— Brief —
Check every line of the data for the string "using" and copy the ones that have it.

— Stored data —
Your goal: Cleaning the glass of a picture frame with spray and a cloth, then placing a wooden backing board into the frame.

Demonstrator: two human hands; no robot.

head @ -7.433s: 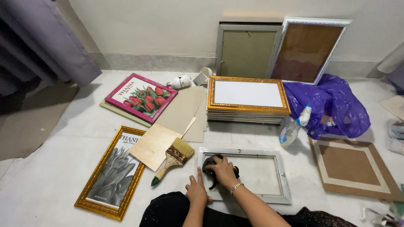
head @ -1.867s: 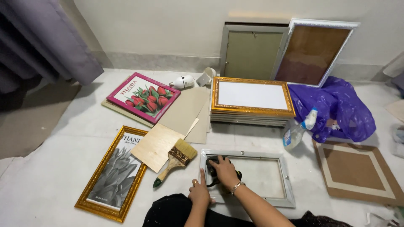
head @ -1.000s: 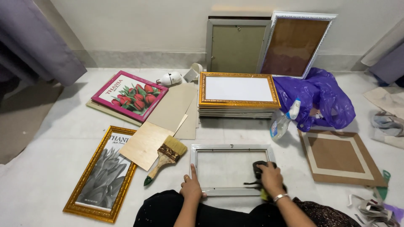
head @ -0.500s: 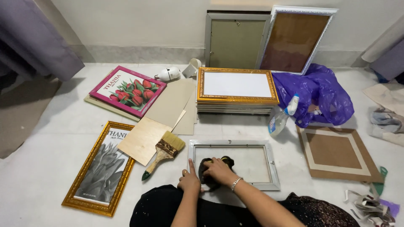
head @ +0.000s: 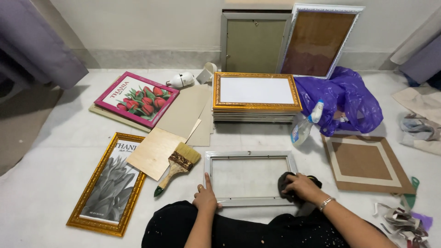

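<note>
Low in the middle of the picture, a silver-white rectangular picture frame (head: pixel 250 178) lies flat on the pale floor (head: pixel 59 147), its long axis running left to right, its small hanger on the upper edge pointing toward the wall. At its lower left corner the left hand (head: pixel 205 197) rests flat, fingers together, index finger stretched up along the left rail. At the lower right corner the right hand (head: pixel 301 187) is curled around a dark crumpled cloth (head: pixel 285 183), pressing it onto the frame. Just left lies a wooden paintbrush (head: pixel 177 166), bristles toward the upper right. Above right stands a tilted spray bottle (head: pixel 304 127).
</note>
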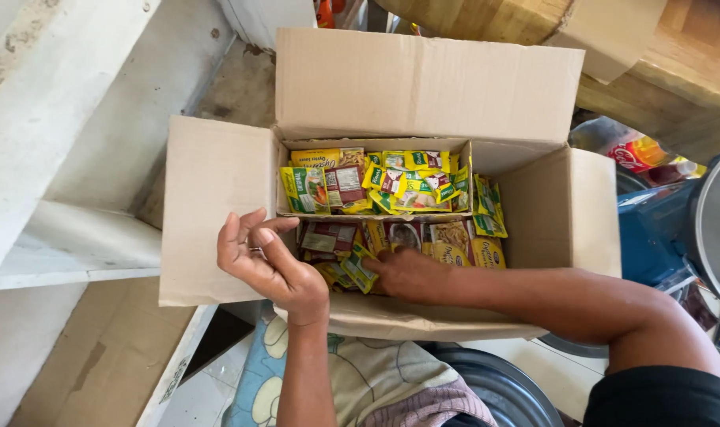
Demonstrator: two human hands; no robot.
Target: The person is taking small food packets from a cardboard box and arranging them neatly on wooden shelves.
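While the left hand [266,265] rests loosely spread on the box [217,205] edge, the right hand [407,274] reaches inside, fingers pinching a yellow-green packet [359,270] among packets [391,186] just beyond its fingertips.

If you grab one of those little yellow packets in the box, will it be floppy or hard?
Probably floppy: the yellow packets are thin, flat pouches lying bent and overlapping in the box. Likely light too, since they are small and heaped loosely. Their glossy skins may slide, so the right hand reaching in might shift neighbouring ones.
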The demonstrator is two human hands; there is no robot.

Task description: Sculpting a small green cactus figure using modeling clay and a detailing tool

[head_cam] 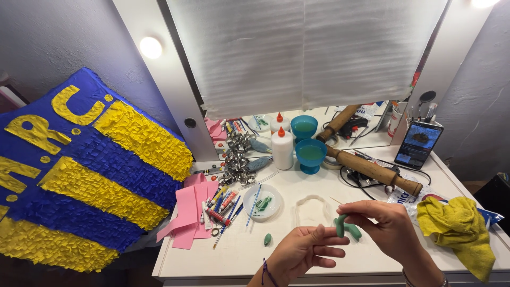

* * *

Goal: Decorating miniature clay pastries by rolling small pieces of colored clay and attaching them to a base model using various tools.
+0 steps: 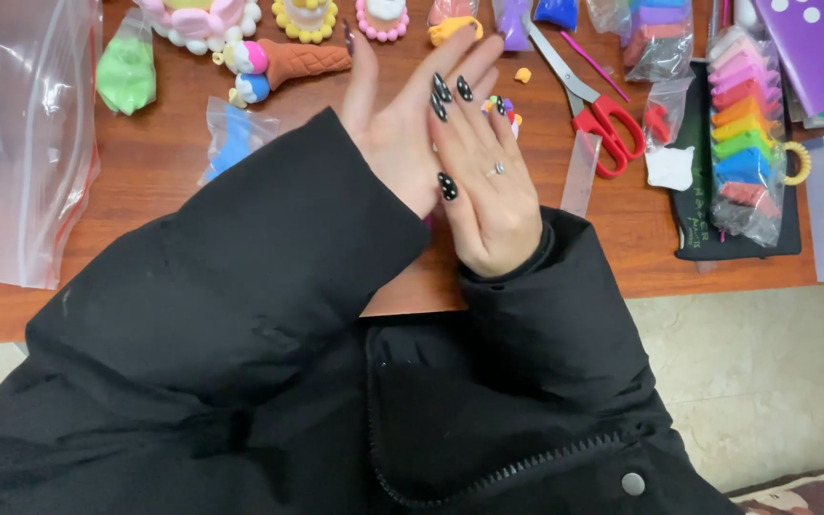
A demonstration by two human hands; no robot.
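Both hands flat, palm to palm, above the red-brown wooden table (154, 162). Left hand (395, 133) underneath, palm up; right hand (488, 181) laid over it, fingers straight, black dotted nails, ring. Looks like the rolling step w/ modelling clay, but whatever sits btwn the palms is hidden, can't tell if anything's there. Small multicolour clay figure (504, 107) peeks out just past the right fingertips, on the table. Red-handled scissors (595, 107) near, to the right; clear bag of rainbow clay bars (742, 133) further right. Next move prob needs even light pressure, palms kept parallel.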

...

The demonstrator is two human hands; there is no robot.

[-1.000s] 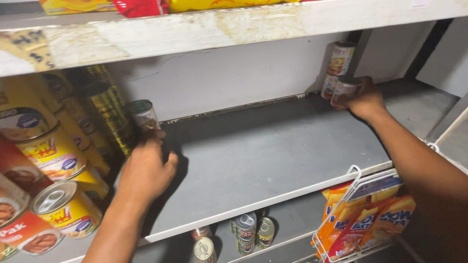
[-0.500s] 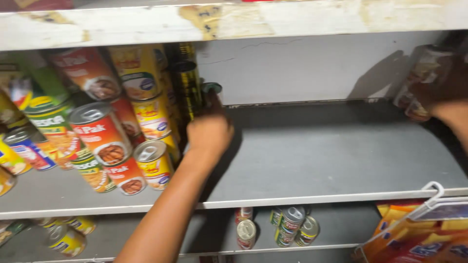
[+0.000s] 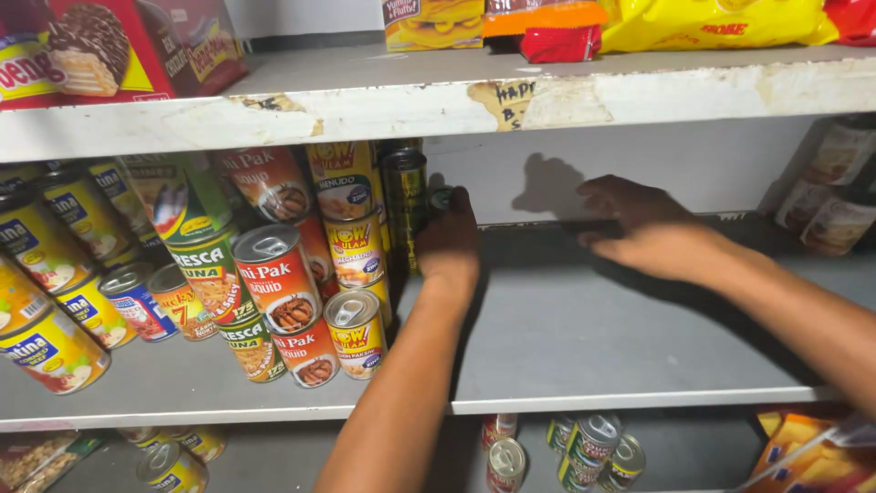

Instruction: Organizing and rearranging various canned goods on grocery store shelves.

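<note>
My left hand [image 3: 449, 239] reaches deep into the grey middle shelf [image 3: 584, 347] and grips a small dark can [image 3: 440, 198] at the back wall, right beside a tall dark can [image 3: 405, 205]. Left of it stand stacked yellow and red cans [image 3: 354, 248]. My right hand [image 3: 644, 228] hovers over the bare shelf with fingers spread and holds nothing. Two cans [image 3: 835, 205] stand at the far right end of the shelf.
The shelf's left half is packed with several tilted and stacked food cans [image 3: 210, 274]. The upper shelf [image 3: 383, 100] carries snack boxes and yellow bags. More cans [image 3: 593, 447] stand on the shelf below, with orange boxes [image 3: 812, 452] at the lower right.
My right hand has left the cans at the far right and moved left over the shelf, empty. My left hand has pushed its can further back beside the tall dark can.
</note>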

— Your response —
Task description: Sculpting a small green cactus figure using modeling clay and a detailing tool
Goal: Decorating miniature clay pastries by rolling small pieces of colored clay and attaching them to a base model using various tools.

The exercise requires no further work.